JVC HD-58S998 58-inch Slim HD-ILA 1080p HDTV Page 2
The Short Form |
Price $3,300 / jvc.com / 800-252-5722 |
Snapshot |
Overall, JVC's new slim HD-ILA rear projector delivers an excellent picture in a skinny, high-style package. |
Plus |
•Sexy, super-slim cabinet design •Excellent out-of-box color •Crisp image with good shadow detail •Redesigned backlit remote |
Minus |
•Bending of image near screen edge |
Key Features |
•1,920 x 1,080 resolution screen •Slim 10.8-in profile •Built-in HDTV tuner •Fully backlit remote •Inputs: 2 HDMI, 2 component-/composite-video (1 with S-video); RF antenna/cable; VGA PC-/composite-video •51.5 x 37.9 x 10.8 in; 115 lb |
Test Bench |
JVC's Theater/Low color-temperature setting delivered accurate grayscale at the dark end of the brightness range, but it got progressively bluer as the image got brighter. Service- menu calibration brought it mostly within 300 K or so of the 6,500-K ideal, although a "suck out" at 40 IRE couldn't be corrected. Blue and red color points were accurate, but green was undersaturated. The TV resolved 1080i/p and 720p patterns via HDMI and component inputs. Full gray patterns showed no hotspotting, and false contouring was minimal. But the set suffers from a notable geometric distortion in which horizontal lines in the top two-thirds of the screen bend upward at their outer edges, an effect of the concave projection mirror that can't be fixed. Full Lab Results |
SETUP The HD-58S998 provides four video presets labeled Standard, Dynamic, Theater, and Game. Of these, the Theater mode provided the best dark-room viewing experience - so good, in fact, that I watched the set for several days without feeling the need to formally calibrate it. About the only thing I did was turn down the contrast and iris controls to overcome slightly hot reds that made faces too pungent and yellow and tropical greens a bit too striking for nature.

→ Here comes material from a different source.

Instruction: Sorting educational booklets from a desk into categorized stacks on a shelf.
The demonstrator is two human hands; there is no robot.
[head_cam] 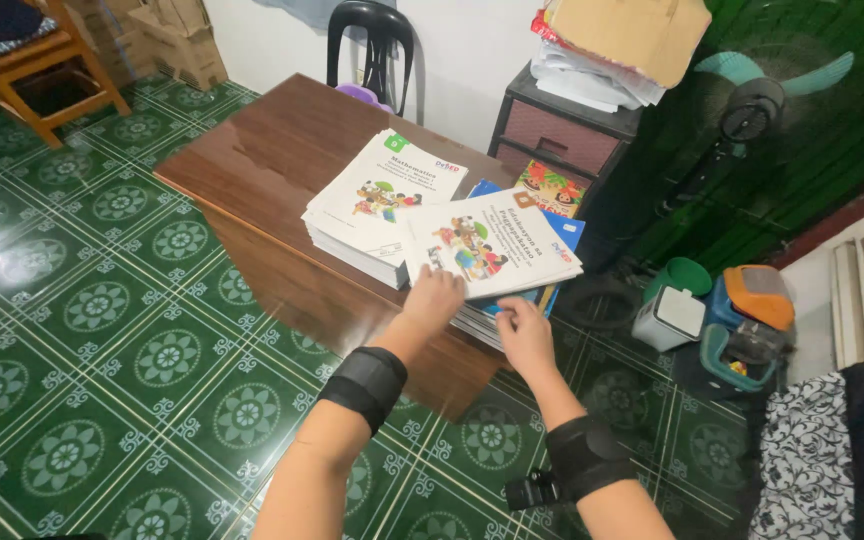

Formal calibration led to only minor changes in control settings, and measurements revealed a reasonably accurate grayscale, though I did end up tweaking the color temperature in the service menu and never quite got it perfect (see Test Bench). But I pick nits: JVC gets credit here for delivering a preset that essentially adheres to the ideal. Another hooray!
PERFORMANCE With the JVC fully tuned, I sat back to enjoy the superb Blu-ray Disc of Casino Royale. Chapter 2, in which James Bond (Daniel Craig) engages a suspect in a thrilling foot chase through, around, and atop a skyscraper construction site in Madagascar, nicely showed off the TV's assets. It quickly displayed a wide range of natural colors, starting with the now appropriately lush foliage and the mix of skin tones in a crowd watching a pit fight between a cobra and a mongoose. The bright colors of the construction equipment and the building's steel skeleton were convincing, from the yellow bulldozers to the blue-and-white cranes to the red-brown girders.